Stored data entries
-*-
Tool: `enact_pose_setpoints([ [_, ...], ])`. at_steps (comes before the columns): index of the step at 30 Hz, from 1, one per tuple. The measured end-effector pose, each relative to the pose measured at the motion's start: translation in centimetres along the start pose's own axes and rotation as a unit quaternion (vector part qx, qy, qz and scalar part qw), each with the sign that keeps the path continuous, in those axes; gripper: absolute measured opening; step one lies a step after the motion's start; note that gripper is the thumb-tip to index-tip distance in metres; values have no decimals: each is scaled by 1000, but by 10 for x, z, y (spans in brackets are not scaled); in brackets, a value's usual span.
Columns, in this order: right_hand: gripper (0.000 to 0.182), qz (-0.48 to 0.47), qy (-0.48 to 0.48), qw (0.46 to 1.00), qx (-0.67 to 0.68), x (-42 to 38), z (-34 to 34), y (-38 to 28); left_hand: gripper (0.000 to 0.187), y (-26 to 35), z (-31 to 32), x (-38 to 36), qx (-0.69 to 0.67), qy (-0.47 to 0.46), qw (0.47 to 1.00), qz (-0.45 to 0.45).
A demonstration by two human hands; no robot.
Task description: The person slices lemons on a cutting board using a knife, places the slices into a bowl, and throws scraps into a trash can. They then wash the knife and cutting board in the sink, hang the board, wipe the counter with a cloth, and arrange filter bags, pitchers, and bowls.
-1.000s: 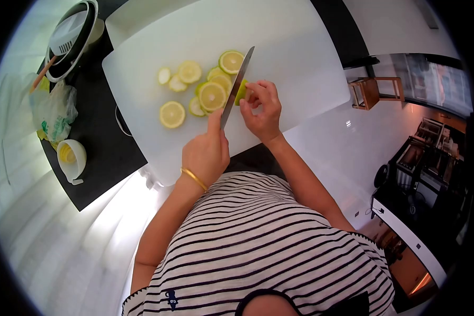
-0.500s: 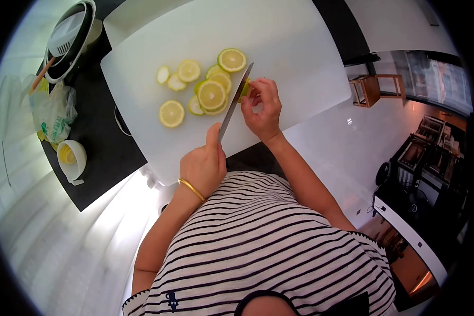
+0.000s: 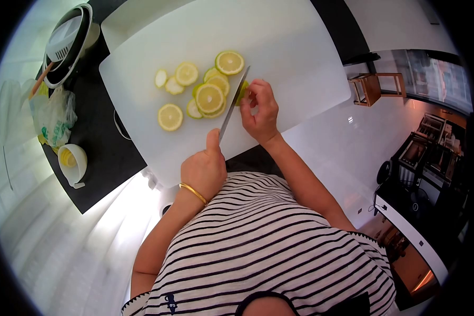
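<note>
My left hand, with a gold bangle at its wrist, is closed round the handle of a knife. The blade points away from me and stands beside a green-skinned lemon piece. My right hand pinches that piece with bent fingers on the blade's right side; the fingers partly cover it. Left of the blade, several lemon slices overlap, a round slice on top. Another slice lies by the blade's tip, and a single slice sits apart to the left. All rest on a white cutting board.
On the dark counter to the left stand a white cup-like container with something yellow inside, a crumpled plastic bag and a white-rimmed appliance or pot. A wooden stool is farther off on the right.
The knife and my left hand have drawn back slightly towards my body. My right hand keeps its pinch on the lemon piece, and the slices lie as before.
</note>
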State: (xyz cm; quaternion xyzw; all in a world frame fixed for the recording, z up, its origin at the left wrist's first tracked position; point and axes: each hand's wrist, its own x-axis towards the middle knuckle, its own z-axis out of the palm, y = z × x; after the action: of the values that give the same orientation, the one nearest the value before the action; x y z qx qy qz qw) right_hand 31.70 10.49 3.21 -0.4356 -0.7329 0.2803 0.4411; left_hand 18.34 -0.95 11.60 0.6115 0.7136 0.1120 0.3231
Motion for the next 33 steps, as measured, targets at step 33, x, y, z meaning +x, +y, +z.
enact_pose_setpoints([
  [33,6,-52,45,994,-80,23,8,1,43,16,12,18,-17,2,1000,-23],
])
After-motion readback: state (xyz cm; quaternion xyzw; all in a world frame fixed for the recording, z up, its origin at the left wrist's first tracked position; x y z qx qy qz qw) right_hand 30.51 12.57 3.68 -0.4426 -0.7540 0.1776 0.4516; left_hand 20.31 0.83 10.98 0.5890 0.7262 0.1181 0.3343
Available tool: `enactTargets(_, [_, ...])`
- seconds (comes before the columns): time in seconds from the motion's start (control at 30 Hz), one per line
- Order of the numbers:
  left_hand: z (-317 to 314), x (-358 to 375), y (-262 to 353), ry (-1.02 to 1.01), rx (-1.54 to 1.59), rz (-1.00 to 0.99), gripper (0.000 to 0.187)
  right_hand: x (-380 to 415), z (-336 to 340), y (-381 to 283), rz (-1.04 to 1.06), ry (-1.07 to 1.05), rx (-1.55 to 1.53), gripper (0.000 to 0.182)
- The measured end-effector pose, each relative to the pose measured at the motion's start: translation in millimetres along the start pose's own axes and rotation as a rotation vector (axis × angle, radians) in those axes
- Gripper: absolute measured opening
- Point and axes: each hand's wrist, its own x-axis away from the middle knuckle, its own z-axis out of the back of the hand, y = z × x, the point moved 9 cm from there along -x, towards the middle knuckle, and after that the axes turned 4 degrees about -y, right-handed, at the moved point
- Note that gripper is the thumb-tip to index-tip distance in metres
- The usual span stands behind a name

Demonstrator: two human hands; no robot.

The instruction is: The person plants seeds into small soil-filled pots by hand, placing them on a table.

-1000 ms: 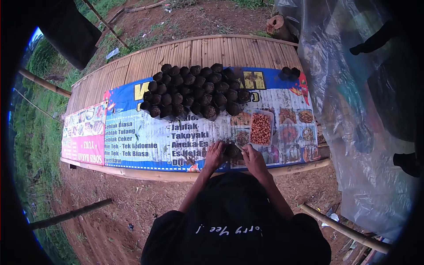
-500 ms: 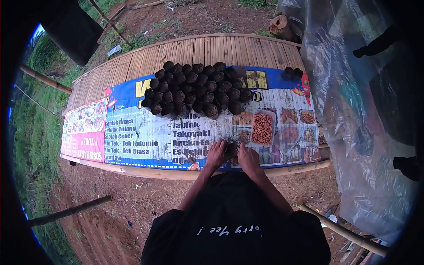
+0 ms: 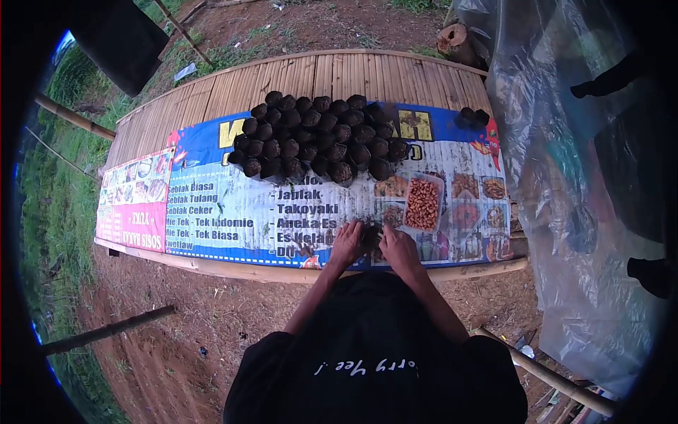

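Loosely bent fingers of the left hand (image 3: pixel 347 244) rest against the left side of a dark pot (image 3: pixel 370 241), while the right hand (image 3: pixel 398 248) has its fingers bunched close together at the pot's right edge. In the head view, how firmly the left hand presses cannot be told, nor whether the right hand has anything between its fingertips. Both forearms reach forward from a black shirt (image 3: pixel 378 353), slanting inward so that the hands come near each other on either side of the pot; the backs of both hands face up. That one pot is near the front edge of a bamboo table (image 3: pixel 339 72), over a printed banner (image 3: pixel 240 198).

One clear tray (image 3: pixel 423 203) of reddish-brown seeds (image 3: pixel 422 201) lies just beyond the right hand; the seeds are too many and small to count. Farther back stands one tight cluster of pots (image 3: pixel 311 138), more than thirty, packed too closely for an exact count, with dark fill visible in many. Two more pots (image 3: pixel 473 118) stand apart near the banner's far right corner. One pink banner (image 3: pixel 134 201) covers the table's left end, and one plastic sheet (image 3: pixel 565 212) hangs at the right.
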Motion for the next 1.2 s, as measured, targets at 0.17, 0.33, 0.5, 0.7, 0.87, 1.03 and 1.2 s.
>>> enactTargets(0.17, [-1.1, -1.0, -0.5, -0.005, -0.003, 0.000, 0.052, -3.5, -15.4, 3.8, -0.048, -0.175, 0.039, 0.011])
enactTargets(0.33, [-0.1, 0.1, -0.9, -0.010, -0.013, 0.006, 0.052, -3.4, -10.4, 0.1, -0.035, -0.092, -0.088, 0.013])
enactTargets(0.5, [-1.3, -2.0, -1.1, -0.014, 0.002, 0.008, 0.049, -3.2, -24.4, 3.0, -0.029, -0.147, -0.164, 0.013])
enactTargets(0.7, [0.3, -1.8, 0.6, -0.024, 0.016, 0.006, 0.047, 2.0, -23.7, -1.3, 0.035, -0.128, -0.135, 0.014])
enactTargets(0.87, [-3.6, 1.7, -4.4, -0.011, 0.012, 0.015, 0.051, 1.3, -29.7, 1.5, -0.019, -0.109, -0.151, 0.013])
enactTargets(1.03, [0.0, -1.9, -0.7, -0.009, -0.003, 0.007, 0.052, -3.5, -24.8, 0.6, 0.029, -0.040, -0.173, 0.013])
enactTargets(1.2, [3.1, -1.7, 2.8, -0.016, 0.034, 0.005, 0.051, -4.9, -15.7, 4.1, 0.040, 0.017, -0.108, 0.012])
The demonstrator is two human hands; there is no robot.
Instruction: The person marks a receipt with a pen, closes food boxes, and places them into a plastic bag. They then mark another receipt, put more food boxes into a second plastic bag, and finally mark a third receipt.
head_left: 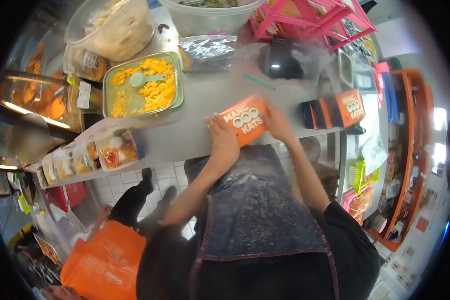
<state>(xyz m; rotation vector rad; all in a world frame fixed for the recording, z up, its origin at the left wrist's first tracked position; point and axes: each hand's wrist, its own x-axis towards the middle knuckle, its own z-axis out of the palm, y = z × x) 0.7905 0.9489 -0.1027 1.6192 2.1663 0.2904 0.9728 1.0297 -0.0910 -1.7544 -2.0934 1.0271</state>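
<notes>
Between my two hands is an orange cardboard food box point(244, 119) printed "MANG KATSU", at the near edge of the steel counter. My left hand point(224, 142) holds its left side, fingers bent over the printed face. On the opposite side, my right hand point(279, 123) grips the right edge; some of its fingers are hidden. More boxes of the same print point(350, 107) stand in a row to the right. Left of my hands sits a tray of chopped yellow food point(157, 102) with a pale green scoop point(144, 78) in it.
Filled food packs point(116, 150) line the counter's left edge. Large plastic tubs point(127, 37), a foil-topped pack point(207, 52), a teal stick point(259, 82), a black device point(283, 57) and a pink rack point(310, 20) are farther back. A person in an orange shirt point(105, 260) is at my left.
</notes>
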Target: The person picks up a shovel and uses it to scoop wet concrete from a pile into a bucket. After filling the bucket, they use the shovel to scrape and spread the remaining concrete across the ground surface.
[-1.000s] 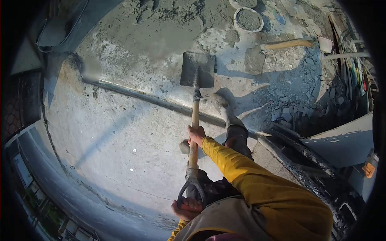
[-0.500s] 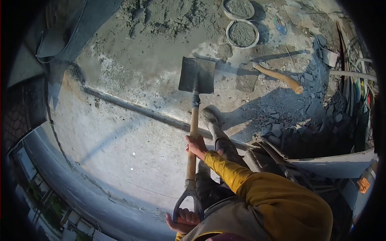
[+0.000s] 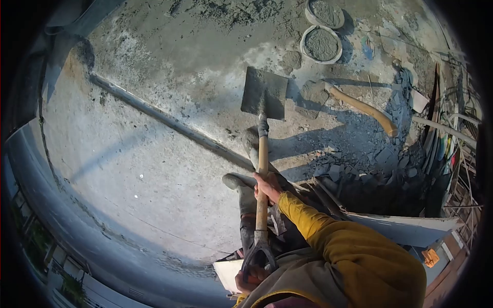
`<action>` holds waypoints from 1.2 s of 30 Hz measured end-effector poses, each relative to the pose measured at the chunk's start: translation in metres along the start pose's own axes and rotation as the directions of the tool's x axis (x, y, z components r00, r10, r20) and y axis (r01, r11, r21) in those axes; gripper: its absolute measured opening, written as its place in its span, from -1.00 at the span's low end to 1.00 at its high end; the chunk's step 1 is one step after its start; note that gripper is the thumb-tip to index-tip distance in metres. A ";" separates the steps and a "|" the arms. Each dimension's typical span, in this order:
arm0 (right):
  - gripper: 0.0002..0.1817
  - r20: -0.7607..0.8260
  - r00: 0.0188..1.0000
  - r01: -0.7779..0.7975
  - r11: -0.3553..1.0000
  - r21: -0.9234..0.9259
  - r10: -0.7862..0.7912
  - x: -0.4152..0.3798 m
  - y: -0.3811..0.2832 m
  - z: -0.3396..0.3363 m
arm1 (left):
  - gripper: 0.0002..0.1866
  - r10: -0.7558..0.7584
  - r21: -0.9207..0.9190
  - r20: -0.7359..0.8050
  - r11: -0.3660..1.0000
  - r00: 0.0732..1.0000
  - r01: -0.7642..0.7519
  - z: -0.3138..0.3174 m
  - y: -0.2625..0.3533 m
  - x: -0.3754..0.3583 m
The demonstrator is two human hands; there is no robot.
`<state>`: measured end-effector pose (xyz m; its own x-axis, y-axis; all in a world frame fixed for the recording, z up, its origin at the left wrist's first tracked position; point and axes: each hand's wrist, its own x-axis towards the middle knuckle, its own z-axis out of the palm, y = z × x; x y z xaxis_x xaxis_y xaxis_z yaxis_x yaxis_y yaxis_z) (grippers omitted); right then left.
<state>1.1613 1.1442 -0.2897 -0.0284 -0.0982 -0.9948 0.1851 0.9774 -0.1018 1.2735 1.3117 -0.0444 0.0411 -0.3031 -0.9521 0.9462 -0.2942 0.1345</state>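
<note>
A shovel (image 3: 261, 149) lies across my view, its square mortar-coated blade (image 3: 264, 92) pointing away from me. My right hand (image 3: 267, 186), at the end of a yellow sleeve, is wrapped round the wooden shaft. Closer to my body, my left hand (image 3: 251, 277) grips the D-shaped handle (image 3: 259, 254), partly hidden by the handle frame. Beyond the blade, wet grey mortar (image 3: 231, 13) is spread on the concrete. Right of the blade lies a hoe (image 3: 362, 105) with a curved wooden handle and a mortar-caked head.
Two round tubs, a nearer tub of mortar (image 3: 321, 44) and a farther tub (image 3: 325, 13), stand at the top. A raised concrete strip (image 3: 169, 121) crosses the floor towards my boots (image 3: 234, 181). Broken rubble (image 3: 380, 154) and a white panel (image 3: 400, 226) lie to the right.
The view has shifted and turned slightly. The shovel appears farther right, still in both hands. My left boot now shows on the pale floor beside the strip.
</note>
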 end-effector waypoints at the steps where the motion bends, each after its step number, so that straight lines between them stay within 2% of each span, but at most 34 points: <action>1: -0.69 0.014 1.000 0.015 1.000 0.025 -0.015 0.002 0.003 0.001 | -0.49 -0.001 -0.015 0.007 1.000 1.000 0.002 -0.015 -0.006 0.001; 4: -0.71 0.018 1.000 0.006 0.999 0.051 -0.007 -0.006 0.005 0.003 | -0.53 0.213 -0.053 0.013 0.976 0.977 -0.212 -0.102 -0.040 0.001; 5: -0.71 0.014 0.999 -0.038 0.998 0.055 0.037 -0.009 0.005 0.002 | -0.55 0.279 -0.058 0.012 0.959 0.960 -0.278 -0.105 -0.041 0.003; 6: -0.71 0.006 0.997 -0.083 0.994 0.067 0.083 -0.009 0.005 0.000 | -0.55 0.252 -0.049 0.064 0.967 0.966 -0.249 -0.108 -0.040 0.004; 8: -0.70 -0.005 0.999 -0.053 0.997 0.053 0.054 -0.002 0.002 -0.007 | -0.56 0.195 -0.022 0.167 0.981 0.966 -0.194 -0.067 -0.024 0.007; 10: -0.69 0.023 0.999 -0.025 1.000 0.008 0.025 0.006 0.012 -0.009 | -0.55 -0.081 -0.320 0.210 0.936 0.974 0.147 -0.049 -0.021 0.006; 12: -0.68 0.045 0.999 -0.002 1.000 0.003 0.002 0.011 0.022 -0.010 | -0.51 -0.071 -0.483 0.066 0.871 0.995 0.094 -0.046 -0.020 0.001; 13: -0.69 0.017 1.000 -0.001 1.000 -0.024 0.001 0.006 0.020 -0.008 | -0.50 -0.088 -0.389 0.201 0.907 0.976 0.162 -0.067 -0.023 0.008; 15: -0.69 -0.018 1.000 0.002 1.000 -0.020 -0.003 0.006 0.021 -0.013 | -0.49 -0.120 -0.294 0.345 0.928 0.931 0.229 -0.075 -0.028 0.015; 19: -0.69 -0.075 0.997 0.010 0.999 -0.039 -0.013 0.016 0.006 -0.027 | -0.51 -0.123 -0.237 0.342 0.948 0.932 0.212 -0.059 -0.036 0.028; 24: -0.69 -0.121 0.988 0.081 0.989 -0.125 -0.096 0.063 -0.062 -0.048 | -0.54 -0.093 -0.355 0.205 0.921 0.974 0.162 0.001 -0.059 0.101; 26: -0.69 -0.167 0.981 0.075 0.983 -0.169 -0.103 0.082 -0.079 -0.047 | -0.52 -0.134 -0.183 0.207 0.968 0.969 0.173 0.005 -0.066 0.126; 30: -0.69 -0.224 0.956 0.138 0.963 -0.231 -0.190 0.099 -0.076 -0.034 | -0.50 -0.108 -0.203 0.192 0.968 0.975 0.147 -0.001 -0.053 0.135; 32: -0.70 -0.194 0.958 0.176 0.967 -0.183 -0.211 0.097 -0.081 -0.024 | -0.48 -0.077 -0.246 0.264 0.958 0.961 0.144 0.016 -0.036 0.135; 35: -0.71 -0.284 0.912 0.219 0.937 -0.272 -0.295 0.063 -0.104 -0.008 | -0.45 -0.074 -0.244 0.248 0.960 0.966 0.137 0.038 -0.030 0.115; 36: -0.67 -0.216 0.916 0.289 0.930 -0.229 -0.338 0.073 -0.100 -0.012 | -0.45 -0.045 -0.277 0.232 0.955 0.972 0.110 0.045 -0.029 0.108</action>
<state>1.1294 1.0419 -0.3520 -0.3006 -0.3796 -0.8750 -0.0608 0.9231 -0.3796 1.2365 1.2469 -0.1386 -0.0767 -0.4915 -0.8675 0.9966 -0.0636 -0.0521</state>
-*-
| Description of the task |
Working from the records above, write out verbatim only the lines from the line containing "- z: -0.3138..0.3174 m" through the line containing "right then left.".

| Reply |
  - z: -0.3138..0.3174 m
  - y: -0.2625..0.3533 m
  - x: -0.3754..0.3583 m
The demonstrator is two human hands; there is no robot.
`<state>`: measured end-effector pose (xyz m; its own x-axis, y-axis; all in a world frame fixed for the recording, z up, its origin at the left wrist's first tracked position; point and axes: each hand's wrist, its own x-axis towards the middle knuckle, its own z-axis out of the palm, y = z × x; x y z xaxis_x xaxis_y xaxis_z yaxis_x yaxis_y yaxis_z) (grippers omitted); right then left.

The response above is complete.